When small business owners think about employee benefits, health insurance tends to dominate the conversation. And for good reason — group health coverage is the foundation of any competitive benefits package.

But there's another category of benefits that many small businesses are leaving on the table entirely: voluntary benefits.

Voluntary benefits can meaningfully strengthen your total compensation package, improve employee satisfaction, and even help with recruiting — often at zero additional cost to your business. Yet they remain widely underutilized, especially among smaller employers who either haven't heard of them or assume they're too complicated to offer.

This guide demystifies voluntary benefits and explains why more small businesses are making them a core part of their benefits strategy.

What Are Voluntary Benefits?

Voluntary benefits — sometimes called supplemental benefits — are additional insurance products that employers make available to their employees, typically at group rates, where the employee pays the premium through payroll deduction.

Unlike core group health insurance (where the employer usually contributes toward the premium), voluntary benefits are most often employee-paid. The employer's role is simply to make the benefit available and facilitate the payroll deduction.

This is what makes voluntary benefits particularly attractive for small businesses: you can offer meaningful coverage options to your employees at little or no direct cost to your company.

Common Types of Voluntary Benefits

Accident Insurance

Accident insurance pays a lump-sum benefit when an employee (or covered family member) experiences a qualifying accident — such as a broken bone, emergency room visit, hospitalization, or serious injury.

This type of coverage has become increasingly popular as employees take on higher deductibles under their health plans. An accident benefit can help bridge the gap between what insurance pays and what employees owe out of pocket.

For employees with active lifestyles, children in sports, or physically demanding jobs, accident insurance can provide meaningful peace of mind.

Critical Illness Insurance

Critical illness coverage pays a lump-sum benefit if an employee is diagnosed with a covered illness — such as cancer, heart attack, stroke, or kidney failure.

The benefit can be used for anything: medical bills, travel to treatment centers, mortgage payments, childcare during recovery, or any other expense the employee faces.

Critical illness insurance is a particularly valued benefit because a serious diagnosis often comes with costs that go far beyond what major medical insurance covers.

Life Insurance

Many employees — especially younger ones — don't have adequate life insurance on their own. Group term life insurance is one of the most commonly offered voluntary benefits, and it gives employees access to coverage at rates far lower than they'd find in the individual market.

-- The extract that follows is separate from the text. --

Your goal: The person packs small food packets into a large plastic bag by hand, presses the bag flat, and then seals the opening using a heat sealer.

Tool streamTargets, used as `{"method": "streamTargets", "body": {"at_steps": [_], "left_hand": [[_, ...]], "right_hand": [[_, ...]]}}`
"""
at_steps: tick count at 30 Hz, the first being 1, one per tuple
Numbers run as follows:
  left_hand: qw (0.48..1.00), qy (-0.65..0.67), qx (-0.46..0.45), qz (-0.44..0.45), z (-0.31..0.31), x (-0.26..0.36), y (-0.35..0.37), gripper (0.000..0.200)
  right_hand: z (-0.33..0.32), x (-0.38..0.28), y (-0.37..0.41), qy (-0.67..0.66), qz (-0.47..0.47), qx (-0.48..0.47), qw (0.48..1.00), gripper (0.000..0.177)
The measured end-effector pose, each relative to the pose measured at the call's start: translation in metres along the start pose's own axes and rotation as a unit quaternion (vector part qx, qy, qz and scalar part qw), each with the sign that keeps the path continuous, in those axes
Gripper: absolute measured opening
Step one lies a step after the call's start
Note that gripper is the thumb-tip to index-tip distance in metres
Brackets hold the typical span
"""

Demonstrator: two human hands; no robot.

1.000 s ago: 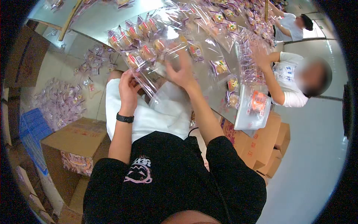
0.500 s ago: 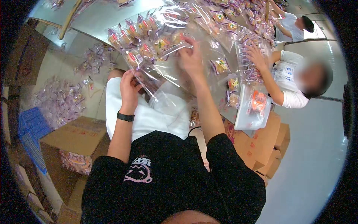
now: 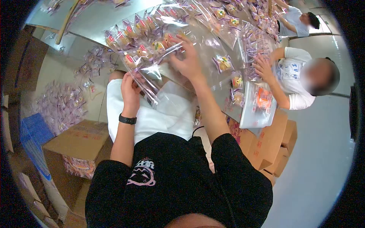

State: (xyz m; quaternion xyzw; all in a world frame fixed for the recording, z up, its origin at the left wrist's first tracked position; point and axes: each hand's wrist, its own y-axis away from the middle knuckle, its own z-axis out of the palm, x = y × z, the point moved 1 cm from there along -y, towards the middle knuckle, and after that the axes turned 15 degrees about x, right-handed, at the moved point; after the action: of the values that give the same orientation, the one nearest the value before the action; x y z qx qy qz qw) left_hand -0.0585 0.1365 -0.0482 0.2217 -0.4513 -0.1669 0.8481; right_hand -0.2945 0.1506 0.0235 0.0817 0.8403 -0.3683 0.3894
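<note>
A large clear plastic bag (image 3: 157, 70) lies over the table edge and hangs above my lap. Two rows of individually wrapped pastries (image 3: 142, 27) show through or on it. My left hand (image 3: 130, 93) is closed on the bag's near left corner, with its fingertips partly hidden. My right hand (image 3: 186, 62) has its fingers stretched out and its thumb apart, touching the right end of the nearer row beside a wrapped pastry (image 3: 168, 38). Further right lies a single wrapped pastry (image 3: 222, 64).
A co-worker's hands (image 3: 265, 68) rest on packed pastries at the right. Beside them stands a white box (image 3: 258, 110) with an orange print. Cardboard boxes (image 3: 78, 136) stand at my left and right. A pile of packets (image 3: 62, 100) lies on the floor, near a blue crate (image 3: 34, 129).
My right hand has moved left along the nearer row, and its fingers have spread. The pastry rows have shifted slightly left. My left hand stays at the bag corner.
</note>
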Motion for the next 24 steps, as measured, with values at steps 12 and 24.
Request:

Employers can offer a base amount of life insurance as a core benefit and then give employees the option to purchase additional coverage voluntarily.

Short-Term and Long-Term Disability Insurance

Disability insurance replaces a portion of an employee's income if they are unable to work due to illness or injury. Short-term disability typically covers the first few weeks to months of a disability, while long-term disability kicks in for extended absences.

Many employees have no disability coverage whatsoever — which means a single health event could be financially catastrophic. Offering disability coverage as a voluntary option gives employees the ability to protect their income at an affordable group rate.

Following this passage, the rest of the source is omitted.